Excerpts

From the chapter “The Chronically Addicted Masturbator”

When the lockdown started, I began working from home and bating more than ever. Online I was doubling down with my talk about being a chronically addicted masturbator and experimenting with just how much I could bate now that I didn’t have that gosh darn commute. On Twitter I began using the hashtag #hypersexual, and on BateWorld, I promoted the hell out of the Chronically Addicted Masturbators group. Just the admission of being a chronically addicted bator was an aphrodisiac. Through the group, I find so many men who fundamentally get it. We literally want dick to rule our lives. How far do these online strangers really take it? I ask them questions, like, “Do you have a job?” “Do you have any friends in the real world left?” The idea of being unemployed to bate all day, losing all your friends, collectively makes our dicks jump.

In a way, I was rebelling against a world that would like to lock down my sexuality, put it neatly into a box and make it palatable. My sexuality is pathological in their eyes. My sexuality challenges people. When I’m in the bate zone, all political correctness goes out the window and down the street. The dirtiest (and always legal) porn was my entry into another hemisphere of my brain. I was drinking whiskey like a fish and smoking my lungs out. I was trying on hedonism to the max, and it was a warm cloak. But I wondered: If I didn’t have to tear myself away from bating to do my job, would that cloak begin to feel like a straitjacket?

From the chapter “Times Square”

Nervously, I phoned a number on an ad. A friendly voice on the other end of the line shared these details: “The orgy will take place at such-and-such hotel in Times Square. Don’t be late; admission will be refused after 10 p.m. Do not ask anything of the front desk. When you knock, the person who answers the door will decide then and there whether you will be allowed entry. There will be a small fee.”
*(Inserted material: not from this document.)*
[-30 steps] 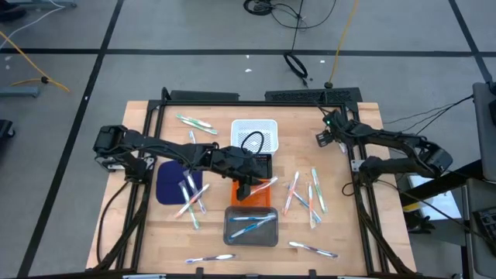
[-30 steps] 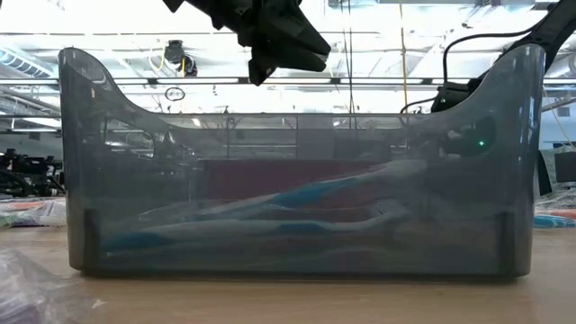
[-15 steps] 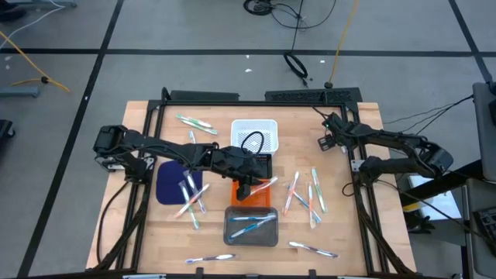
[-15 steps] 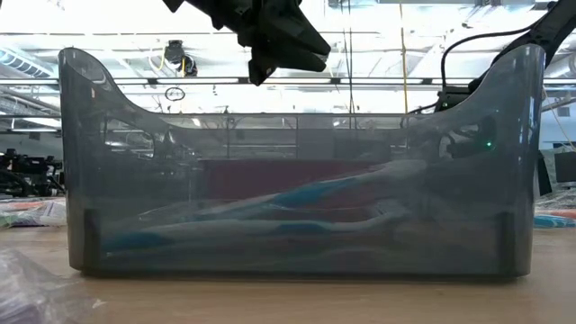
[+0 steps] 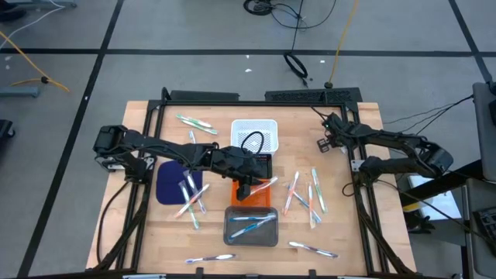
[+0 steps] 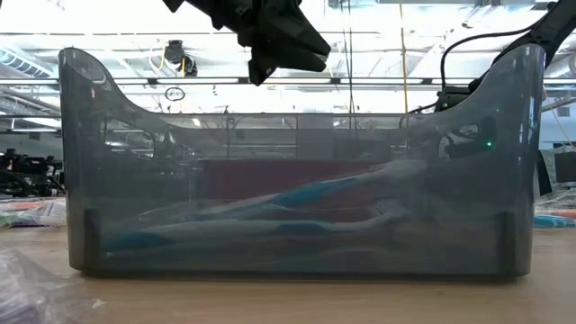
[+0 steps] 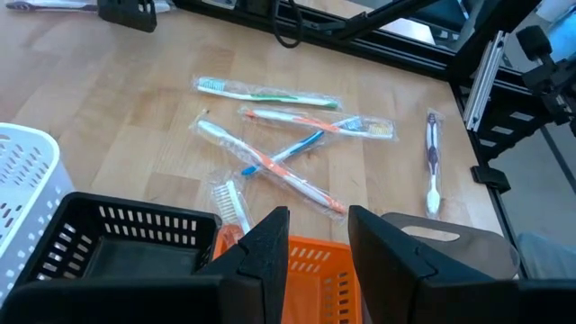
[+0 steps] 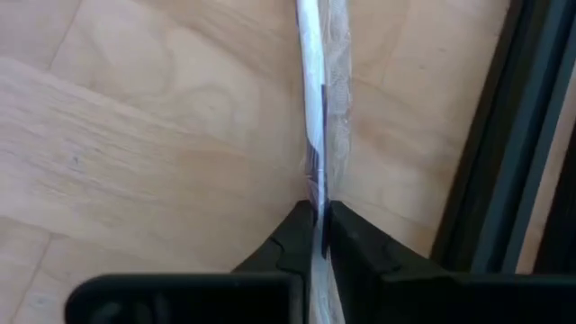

That rainy Friday night, I was as excited as if it were my wedding night. I stopped first at The Eight of Clubs for some liquid courage (did I mention staff could drink for free?) and downed an Orgasm, of all drinks. I ran into Ron, and told him, and him alone, what I was about to do. He said he’d never have the courage. A short subway ride to Times Square, and I found myself running in a downpour, worried that I’d be late. If I missed this opportunity, I wasn’t sure I would ever have the courage to try again. I was
terrified, too, that I would be turned away at the door.

I entered the hotel lobby and felt like a criminal. There I was, riding the elevator with regular civilians who had no idea I was on my way to a bacchanalian fest. My heart pounding in my chest, I kept thinking that I could turn back at any time, but my feet took me to the door and my hand knocked by its own volition.

And against all odds, I was allowed in.